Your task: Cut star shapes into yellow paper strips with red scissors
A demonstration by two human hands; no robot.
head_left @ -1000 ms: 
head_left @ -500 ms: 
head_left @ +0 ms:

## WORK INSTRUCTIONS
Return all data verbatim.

## EXERCISE OUTPUT
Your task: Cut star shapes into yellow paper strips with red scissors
A demonstration by two human hands; no robot.
head_left @ -1000 ms: 
head_left @ -500 ms: 
head_left @ +0 ms:

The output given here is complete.